▶ _Data section_:
• • • • • • •

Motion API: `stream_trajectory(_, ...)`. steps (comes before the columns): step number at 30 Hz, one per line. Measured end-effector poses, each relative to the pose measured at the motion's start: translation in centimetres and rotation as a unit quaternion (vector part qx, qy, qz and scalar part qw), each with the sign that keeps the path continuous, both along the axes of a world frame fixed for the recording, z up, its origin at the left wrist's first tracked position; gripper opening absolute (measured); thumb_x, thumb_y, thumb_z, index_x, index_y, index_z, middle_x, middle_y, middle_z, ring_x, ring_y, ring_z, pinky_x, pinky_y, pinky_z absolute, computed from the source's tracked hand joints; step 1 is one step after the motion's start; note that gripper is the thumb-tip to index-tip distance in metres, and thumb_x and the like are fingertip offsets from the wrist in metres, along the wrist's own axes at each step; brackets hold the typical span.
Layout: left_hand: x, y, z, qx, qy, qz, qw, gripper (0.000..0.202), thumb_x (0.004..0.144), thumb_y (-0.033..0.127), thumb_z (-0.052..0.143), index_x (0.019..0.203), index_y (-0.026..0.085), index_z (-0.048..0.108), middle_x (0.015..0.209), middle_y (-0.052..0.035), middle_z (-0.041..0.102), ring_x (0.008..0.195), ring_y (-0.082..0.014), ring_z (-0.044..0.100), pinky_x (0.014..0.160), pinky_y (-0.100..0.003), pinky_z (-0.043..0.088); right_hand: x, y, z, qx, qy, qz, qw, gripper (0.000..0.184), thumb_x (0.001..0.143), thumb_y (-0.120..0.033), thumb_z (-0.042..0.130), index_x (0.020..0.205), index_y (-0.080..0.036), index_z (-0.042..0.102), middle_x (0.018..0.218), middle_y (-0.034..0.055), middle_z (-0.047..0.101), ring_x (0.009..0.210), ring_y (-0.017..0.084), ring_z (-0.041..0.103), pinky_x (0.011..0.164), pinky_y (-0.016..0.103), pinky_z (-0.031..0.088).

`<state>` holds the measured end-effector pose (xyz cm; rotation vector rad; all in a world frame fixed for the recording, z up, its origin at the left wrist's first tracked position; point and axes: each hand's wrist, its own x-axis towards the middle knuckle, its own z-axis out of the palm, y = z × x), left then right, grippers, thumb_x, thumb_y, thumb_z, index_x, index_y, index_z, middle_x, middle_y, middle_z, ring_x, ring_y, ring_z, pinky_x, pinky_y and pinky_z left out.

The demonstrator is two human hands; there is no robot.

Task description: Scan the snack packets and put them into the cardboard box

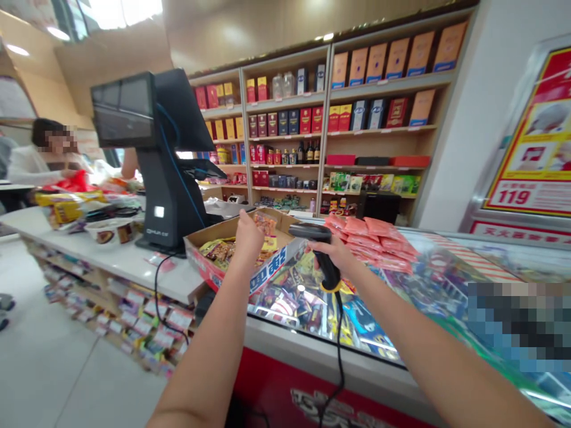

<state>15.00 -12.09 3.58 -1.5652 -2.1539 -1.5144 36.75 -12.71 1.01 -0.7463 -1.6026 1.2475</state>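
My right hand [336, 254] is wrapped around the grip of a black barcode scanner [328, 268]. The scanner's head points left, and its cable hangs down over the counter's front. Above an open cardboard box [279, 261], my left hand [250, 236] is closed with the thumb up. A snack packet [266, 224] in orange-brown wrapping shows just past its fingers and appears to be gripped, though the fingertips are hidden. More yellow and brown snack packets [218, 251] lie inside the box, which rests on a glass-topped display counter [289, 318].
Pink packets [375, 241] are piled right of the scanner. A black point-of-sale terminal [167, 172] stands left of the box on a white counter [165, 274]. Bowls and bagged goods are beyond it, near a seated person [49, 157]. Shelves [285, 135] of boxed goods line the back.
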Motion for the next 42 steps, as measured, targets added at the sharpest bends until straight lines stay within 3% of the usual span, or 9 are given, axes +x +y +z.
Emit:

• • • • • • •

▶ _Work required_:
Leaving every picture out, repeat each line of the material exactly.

▶ _Written solution_:
Motion API: `stream_trajectory(_, ...)`. steps (comes before the columns): step number at 30 Hz, one per line. Measured end-effector poses, each relative to the pose measured at the motion's start: translation in centimetres and rotation as a unit quaternion (vector part qx, qy, qz and scalar part qw), each with the sign that keeps the path continuous, both along the axes of a world frame fixed for the recording, z up, its origin at the left wrist's first tracked position; gripper opening absolute (measured); thumb_x, thumb_y, thumb_z, index_x, index_y, index_z, middle_x, middle_y, middle_z, ring_x, ring_y, ring_z, pinky_x, pinky_y, pinky_z absolute, computed from the source's tracked hand joints; step 1 is one step after the motion's start; note that gripper is the thumb-tip to index-tip distance in metres, and thumb_x and the like are fingertip offsets from the wrist in metres, along the wrist's own axes at each step; brackets hold the typical span.
Layout: left_hand: x, y, z, qx, qy, qz, qw, gripper (0.000..0.202), thumb_x (0.004..0.144), thumb_y (-0.033..0.127), thumb_z (-0.052..0.143), index_x (0.019..0.203), index_y (-0.026..0.085), index_z (-0.048..0.108), middle_x (0.015..0.209), middle_y (-0.052..0.035), middle_z (-0.041..0.102), ring_x (0.008..0.195), ring_y (-0.082..0.014), ring_z (-0.044..0.100), pinky_x (0.014..0.160), pinky_y (-0.100..0.003), pinky_z (-0.043..0.088); right_hand: x, y, z, qx, qy, qz, qw, gripper (0.000..0.184), thumb_x (0.001..0.143), thumb_y (-0.120..0.033), thumb_z (-0.042..0.130), index_x (0.020..0.205), index_y (-0.080..0.036), index_z (-0.042..0.102), middle_x (0.018..0.218), middle_y (-0.034..0.055), middle_z (-0.047..0.101), ring_x (0.009..0.210), ring_y (-0.017..0.084), ring_z (-0.041..0.103), pinky_x (0.011..0.164), pinky_y (-0.016..0.103), pinky_z (-0.031..0.088).

`<state>` holds the measured end-effector pose (xyz cm; rotation vector rad; all in a world frame fixed for the recording, z up, its origin at the left wrist's first tracked position; point and axes: each hand's wrist, its own x-axis towards the middle knuckle, its own z-axis out of the palm, y = z × x), left then right, grippers, thumb_x, thumb_y, thumb_z, index_x, index_y, index_z, middle_x, middle_y, middle_z, ring_x, ring_y, ring_z, pinky_x, pinky_y and pinky_z left out.

The demonstrator is two human hands; there is no robot.

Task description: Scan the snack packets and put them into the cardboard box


<state>15.00 -12.09 3.58 -1.5652 -2.1539 -1.5144 36.75 -12.71 1.01 -0.7463 -1.6026 1.2475</state>
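My right hand [336, 254] is wrapped around the grip of a black barcode scanner [328, 268]. The scanner's head points left, and its cable hangs down over the counter's front. Above an open cardboard box [279, 261], my left hand [250, 236] is closed with the thumb up. A snack packet [266, 224] in orange-brown wrapping shows just past its fingers and appears to be gripped, though the fingertips are hidden. More yellow and brown snack packets [218, 251] lie inside the box, which rests on a glass-topped display counter [289, 318].
Pink packets [375, 241] are piled right of the scanner. A black point-of-sale terminal [167, 172] stands left of the box on a white counter [165, 274]. Bowls and bagged goods are beyond it, near a seated person [49, 157]. Shelves [285, 135] of boxed goods line the back.
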Motion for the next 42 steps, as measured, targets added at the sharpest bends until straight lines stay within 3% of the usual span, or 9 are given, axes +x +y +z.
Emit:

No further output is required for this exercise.